La comunicación emocional consiste en saber conectar con con tu hijo en todos los sentidos, desde la mente hasta el corazón. Para ello, te proponemos estas claves:

  • Escucha a tu hijo. Presta atención cuando te hable. A todos nos gusta que muestren interés por nuestro mundo y los niños no van a ser menos. Mírale a los ojos y pregúntale, pero sobre todo demuéstrale que cada palabra que te dice es importante para ti.
  • Háblale con cariño. No solo las palabras son importantes, cómo las pronuncias y con qué las acompañas es fundamental para transmitir amor y sentimientos positivos. Fuera gritos. Cada vez que pronuncies su nombre hazlo con afecto.
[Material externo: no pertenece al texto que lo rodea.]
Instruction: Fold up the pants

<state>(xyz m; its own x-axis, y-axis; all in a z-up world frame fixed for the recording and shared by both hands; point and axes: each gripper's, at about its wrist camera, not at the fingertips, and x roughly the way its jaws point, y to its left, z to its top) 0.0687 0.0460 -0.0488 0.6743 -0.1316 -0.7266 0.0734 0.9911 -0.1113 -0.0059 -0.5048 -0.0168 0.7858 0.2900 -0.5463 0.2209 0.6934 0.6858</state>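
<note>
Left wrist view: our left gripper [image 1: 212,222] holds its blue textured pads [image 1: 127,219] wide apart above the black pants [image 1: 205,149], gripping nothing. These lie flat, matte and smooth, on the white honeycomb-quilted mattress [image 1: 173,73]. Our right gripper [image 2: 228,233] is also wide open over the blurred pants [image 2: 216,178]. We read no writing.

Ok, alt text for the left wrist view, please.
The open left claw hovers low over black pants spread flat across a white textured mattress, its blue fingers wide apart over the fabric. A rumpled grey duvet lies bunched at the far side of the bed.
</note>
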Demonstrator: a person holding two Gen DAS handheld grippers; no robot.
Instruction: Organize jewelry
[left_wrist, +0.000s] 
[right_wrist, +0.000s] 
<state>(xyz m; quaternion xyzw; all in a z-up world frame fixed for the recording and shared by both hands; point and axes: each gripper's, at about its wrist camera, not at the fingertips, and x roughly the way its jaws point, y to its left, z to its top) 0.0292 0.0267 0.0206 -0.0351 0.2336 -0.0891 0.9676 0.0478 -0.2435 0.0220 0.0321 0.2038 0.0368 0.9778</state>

  • Evita dar discursos largos. Por regla general los niños no son capaces de mantener la atención durante demasiado tiempo por lo que si tienes que explicar o decirle algo más vale que sea concreto y en poco tiempo. Indicar la finalidad de lo que le dices cuando hables con él te ayudará.
  • Practica la paciencia. Tu hijo tiene sus ritmos y tiempos. Por más que le insistas no aprenderá más rápido. Ten en cuenta que se encuentra en pleno crecimiento tanto físico cómo psicológico, biológico y social. No hay prisas, respétalo y cultiva tu paciencia.
  • Háblale de las emociones y permítele sentirlas. La educación emocional es un aspecto clave para un desarrollo psicológico y social equilibrado. Permítele sentir cada emoción que experimente sin etiquetarla como buena o mala. No reprimas su tristeza ni su enfado, son necesarios y proporciónale herramientas para manejarlas.
  • Hazle saber cuánto lo quieres. Tu hijo necesita saber que es importante para ti y que lo valoras. Díselo y demuéstraselo con palabras, con abrazos, con miradas y con apoyo. El amor es el ingrediente fundamental para una buena comunicación emocional.

Por último, no olvides que comunicar afecto es dar amor en todos los sentidos y facilitar a tu hijo una de las mejores herramientas para hacer frente a la vida.